Assignment: Only the lines from the beginning of the data through the one with "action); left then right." belong in the answer, each retyped exactly, with pictures left out.

Records provided:
-----

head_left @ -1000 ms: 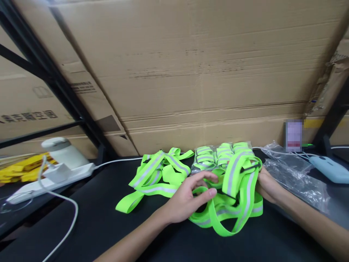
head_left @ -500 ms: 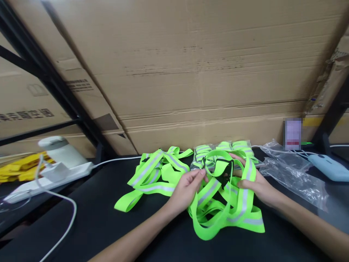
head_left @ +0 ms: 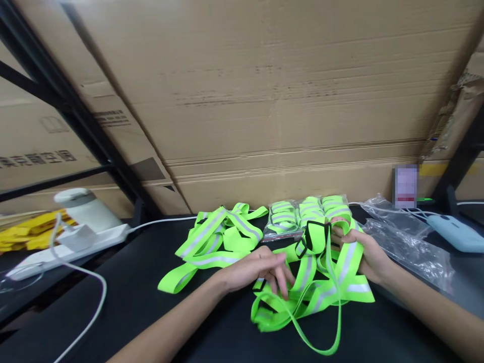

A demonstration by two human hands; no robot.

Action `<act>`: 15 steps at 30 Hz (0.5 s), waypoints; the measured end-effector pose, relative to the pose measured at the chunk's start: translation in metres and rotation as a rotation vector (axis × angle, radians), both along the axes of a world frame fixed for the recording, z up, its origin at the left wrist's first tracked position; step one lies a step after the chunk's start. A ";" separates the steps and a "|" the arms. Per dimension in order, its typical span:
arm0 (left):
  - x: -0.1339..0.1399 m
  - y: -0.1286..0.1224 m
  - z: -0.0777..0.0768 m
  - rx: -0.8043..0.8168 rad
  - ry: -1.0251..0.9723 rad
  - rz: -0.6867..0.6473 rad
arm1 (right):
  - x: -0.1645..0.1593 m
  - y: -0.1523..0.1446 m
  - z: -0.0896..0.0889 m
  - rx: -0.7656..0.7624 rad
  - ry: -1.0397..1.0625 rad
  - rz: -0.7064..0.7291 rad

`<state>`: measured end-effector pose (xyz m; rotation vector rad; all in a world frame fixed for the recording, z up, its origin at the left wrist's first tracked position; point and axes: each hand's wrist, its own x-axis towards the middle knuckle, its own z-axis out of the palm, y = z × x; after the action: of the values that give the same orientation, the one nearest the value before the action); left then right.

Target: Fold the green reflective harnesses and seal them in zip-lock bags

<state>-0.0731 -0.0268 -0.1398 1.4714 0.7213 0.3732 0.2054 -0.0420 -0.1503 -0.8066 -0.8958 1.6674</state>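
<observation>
A neon-green reflective strap harness [head_left: 315, 292] with a silver stripe and black buckles lies tangled on the black table [head_left: 212, 322]. My right hand [head_left: 365, 252] is closed round its bands, lifting the upper part. Lower down, my left hand [head_left: 260, 269] has its fingers apart, the tips at the harness's left side with nothing clasped in them. Left of it rests a second loose green reflective harness [head_left: 219, 237]. Behind are clear packets of folded green straps [head_left: 283, 217], partly hidden by the held harness.
Clear plastic bags [head_left: 412, 247] lie at right, near a light-blue device [head_left: 457, 232] and an upright phone-like object [head_left: 405, 186]. A white power strip [head_left: 34, 264], a white bottle [head_left: 86, 209] and yellow items [head_left: 30, 232] are at left. Cardboard [head_left: 283, 116] stands behind.
My left hand has moved down, its pinch loosened and fingers spread. The harness hangs differently, with a thin green loop dropped towards me. My right hand still holds its bands, slightly farther right.
</observation>
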 end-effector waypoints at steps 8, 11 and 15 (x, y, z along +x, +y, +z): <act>0.019 -0.003 -0.012 0.500 0.085 0.324 | -0.015 -0.013 0.008 0.022 0.061 0.168; 0.021 -0.005 -0.006 0.645 0.108 0.274 | -0.019 -0.015 0.007 0.067 0.019 0.220; 0.009 0.000 0.004 0.663 0.136 0.160 | -0.008 -0.008 0.003 0.072 -0.083 0.218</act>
<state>-0.0638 -0.0270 -0.1354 2.0823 0.8737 0.6842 0.1972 -0.0501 -0.1477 -0.7546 -1.1282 1.7883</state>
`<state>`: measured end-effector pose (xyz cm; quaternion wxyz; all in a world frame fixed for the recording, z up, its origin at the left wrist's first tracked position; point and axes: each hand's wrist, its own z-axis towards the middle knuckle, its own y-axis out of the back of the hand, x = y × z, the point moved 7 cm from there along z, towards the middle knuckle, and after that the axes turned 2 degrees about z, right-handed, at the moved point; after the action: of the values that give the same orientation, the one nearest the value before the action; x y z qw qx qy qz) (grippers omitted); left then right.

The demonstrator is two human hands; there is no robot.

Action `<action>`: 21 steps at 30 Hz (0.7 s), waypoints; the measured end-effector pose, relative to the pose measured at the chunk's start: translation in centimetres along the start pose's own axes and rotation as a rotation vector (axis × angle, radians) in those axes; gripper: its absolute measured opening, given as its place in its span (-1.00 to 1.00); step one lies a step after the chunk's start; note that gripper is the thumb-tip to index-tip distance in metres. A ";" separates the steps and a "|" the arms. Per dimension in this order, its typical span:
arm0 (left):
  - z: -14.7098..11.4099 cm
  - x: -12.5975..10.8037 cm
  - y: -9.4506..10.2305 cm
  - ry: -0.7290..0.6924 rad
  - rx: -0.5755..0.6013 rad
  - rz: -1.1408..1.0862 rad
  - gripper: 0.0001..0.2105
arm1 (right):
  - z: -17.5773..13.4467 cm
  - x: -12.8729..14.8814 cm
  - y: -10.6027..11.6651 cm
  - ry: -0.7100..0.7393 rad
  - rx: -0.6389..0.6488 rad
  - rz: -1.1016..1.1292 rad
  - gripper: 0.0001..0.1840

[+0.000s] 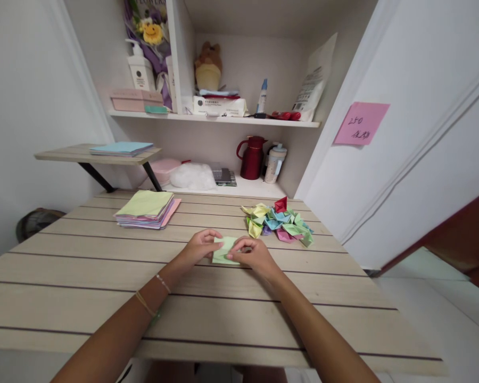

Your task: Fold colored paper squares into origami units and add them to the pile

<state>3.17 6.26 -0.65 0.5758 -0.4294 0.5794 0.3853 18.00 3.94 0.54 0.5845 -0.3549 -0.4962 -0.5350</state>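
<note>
free: tabletop between 2 obstacles | paper stack | folded papers

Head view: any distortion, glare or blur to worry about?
Head view: the cabinet sides splay outward, like wide-angle stretch. Head view: light looks soft, with no harsh glare on the tabletop and only weak shadows near the forearms. Head view: creases on the green paper are faint; print on the white bag is too small or soft to read.
</note>
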 end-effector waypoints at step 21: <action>0.0 -0.4 -0.3 -0.059 0.070 -0.029 -0.62 | 0.4 -1.0 0.2 -0.121 0.055 0.142 -0.66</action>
<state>3.42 6.21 -0.20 0.6127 -0.4057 0.5691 0.3690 18.22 4.59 -0.29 0.5995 -0.4048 -0.5184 -0.4560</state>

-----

Answer box:
head_left @ -1000 ms: 
head_left @ -500 ms: 
head_left @ +0 ms: 

A demonstration by two human hands; no robot.

Action `<act>`: 15 steps at 30 Hz (0.5 s), waypoints; the measured end-effector pose, relative to the pose measured at the chunk's start: translation in metres and rotation as a rotation vector (axis × angle, radians), both along the axes of a world frame fixed for the recording, z up, its origin at the left wrist's first tracked position; step one lies a step after the chunk's start. A ";" separates the steps and a "|" the arms. Per dimension in order, its typical span:
arm0 (left):
  - x: -0.1339..0.1399 m
  - y: -0.1286..0.1224 m
  - z: -0.0777..0.0768 m
  - rx: -0.8043..0.8168 rad
  - ry: -1.0251..0.9723 rad
  - rz: -0.6867..0.6473 rad
arm1 (right):
  - x: -0.1645..0.1593 m
  - y: -0.1523..0.1446 m
  - z: -0.0896..0.0889 m
  - rx: -0.7656..0.7624 rad
  - ry: -1.0397..1.0625 rad
  - rz: -0.7064..0.7291 rad

`<state>`: measured end-effector pose (xyz m; rotation vector rad; all in a world frame fixed for the recording, z up, its origin at the left wrist's first tracked position; point and axes: each hand's wrist, its own x-axis towards the middle knuckle, its own z-axis out of the palm, y = z × x; after the action: of the values that give the same orientation, the one nearest the value before the action); left then right.

The exercise is complete with this answer.